A Forever Christmas(14)
“Hysterical amnesia,” Dan told her. Her eyes shifted toward him, waiting—hoping—for answers. Any answers. The desperation inside her needed something to hold on to. “It happens after an accident sometimes. Victims block things out until they can handle processing them.”
“Victims,” she repeated.
Was that what she was? A victim? Did she feel like a victim? she wondered, trying to examine her feelings. Nothing came to her. She honestly didn’t know. What did victims feel like?
“Am I all right?” she asked the man in the white lab jacket.
“So far,” he replied cautiously. “But Gabe is going to take you to the hospital, to make sure.”
“Gabe?” she repeated. The name meant nothing to her. Should it have? “Who’s Gabe?”
“That would be me.” Gabe raised his hand a little, drawing her attention to him as he gave her his most reassuring smile.
Chapter Four
She shifted her eyes from one man to the other and then back again, hoping for something. A glimmer of a memory, an elusive flash of recognition, anything.
But there was nothing. Not so much as a hint of a hint.
“When is my memory going to come back?” she asked the doctor.
Right now, she felt like an empty vessel. She had no memories to access, no thoughts to fill her head. Nothing but a vast wasteland stretched before her, leading nowhere, involving nothing. The loneliness of that was almost unbearable.

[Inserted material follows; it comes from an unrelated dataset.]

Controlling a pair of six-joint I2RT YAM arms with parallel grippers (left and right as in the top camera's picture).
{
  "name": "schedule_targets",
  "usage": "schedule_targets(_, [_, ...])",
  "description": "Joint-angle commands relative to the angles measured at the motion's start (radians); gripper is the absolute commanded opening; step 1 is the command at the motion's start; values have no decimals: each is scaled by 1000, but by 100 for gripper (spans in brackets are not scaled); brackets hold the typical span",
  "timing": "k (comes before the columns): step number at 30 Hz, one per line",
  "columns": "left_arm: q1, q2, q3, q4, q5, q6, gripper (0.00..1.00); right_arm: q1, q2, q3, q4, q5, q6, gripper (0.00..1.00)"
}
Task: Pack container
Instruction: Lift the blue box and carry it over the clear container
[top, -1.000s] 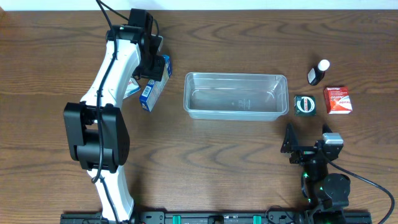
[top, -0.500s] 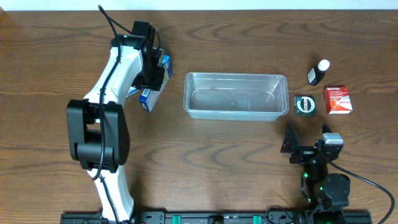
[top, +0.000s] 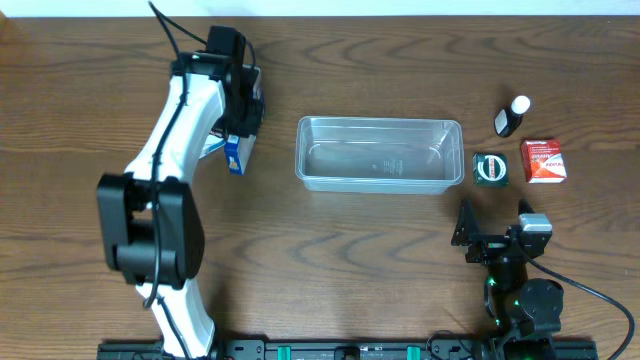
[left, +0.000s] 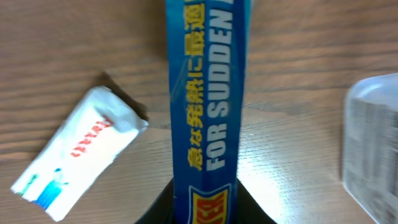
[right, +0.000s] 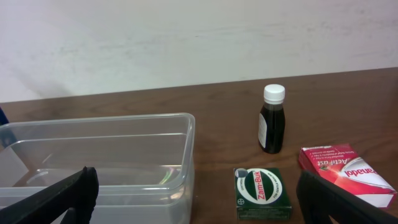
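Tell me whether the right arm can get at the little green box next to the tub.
Probably yes. The green box lies just ahead of the right pincer, jaws wide open, nothing between them. The container and red box flank it closely, so the fit may be snug.

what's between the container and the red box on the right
The small green Zam-Buk box lies between the container and the red box, close to the container's right end. The overhead view shows this plainly, and the right wrist view agrees.
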Motion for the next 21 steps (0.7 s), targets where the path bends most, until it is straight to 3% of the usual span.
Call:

“That’s hard to say,” he told her honestly. “It varies from person to person. You could remember everything in a few hours, or—”
“Or?” she prompted, battling back an ever-growing sense of desperation. Was it purely due to her wanting to remember?
Or did it involve something she wanted to forget? She just didn’t know.
“Or you could never remember. But that’s rather rare,” he added.
“But it does happen,” she pressed, not wanting him to sugarcoat anything.
She did her best to find a way to brace herself for never getting beyond this moment right now, and yet how could she since she had nothing to draw upon?
“Rarely,” Gabe emphasized, speaking up. He noticed the look that Dan gave him. Probably wondering where I got my medical degree, Gabe thought. But he just couldn’t let that devastated expression on her face continue. “No point in dwelling on possible worst-case scenarios. If it turns out to be that way, you’ve gained nothing by making yourself miserable,” he explained. “And if it doesn’t, well, then you’ve wasted a lot of precious time anticipating something that turned out not to happen.”
A pragmatic thought rose to the fore—was she like that at heart? Or did this reaction just naturally evolve from her form of resignation? Again, nothing answered her silent query.
“From where I’m standing,” she told Gabe, “looks to me like I’ve got nothing but time to waste.”
“You’re not going to be wasting time,” Gabe told the blonde cheerfully. “You’re coming with me, remember? To Pine Ridge Memorial to see what they have to say about all this.”
It felt as if her head was spinning around in endless circles and she just wasn’t making any headway. Both Gabe and the doctor seemed to be nice, but were they? And why were they so willing to go out of their way for her like this?
“Do I know either one of you?” she asked, looking from one face to another again.
But her reaction to either man was just the same as it had been a moment earlier. Neither one looked the least bit familiar, woke up nothing in her depleted memory banks.
“No, you don’t,” Dan answered for both of them.
Even in her present limited state, she knew that just didn’t make any sense. “Then why are you doing this? Why are you taking me to a hospital in another town?”
“Because there is no hospital here,” Dan replied matter-of-factly.
“Because you need help,” Gabe told her almost at the same time.
It still didn’t make sense to her. “And that’s enough?” she questioned, puzzled.
Something told her that she wasn’t accustomed to selfless people. That everyone was always out for their own special interests.
“It is for me,” Gabe told her. “And for the doc,” he added, nodding at the other man.
Damn but the way this woman looked at him made him want to leap tall buildings in a single bound and change the course of mighty rivers, just like the comic-book hero of long ago. The very thought worried him. And yet, he couldn’t quite make himself back off. Couldn’t just turn her over to either Alma or Joe.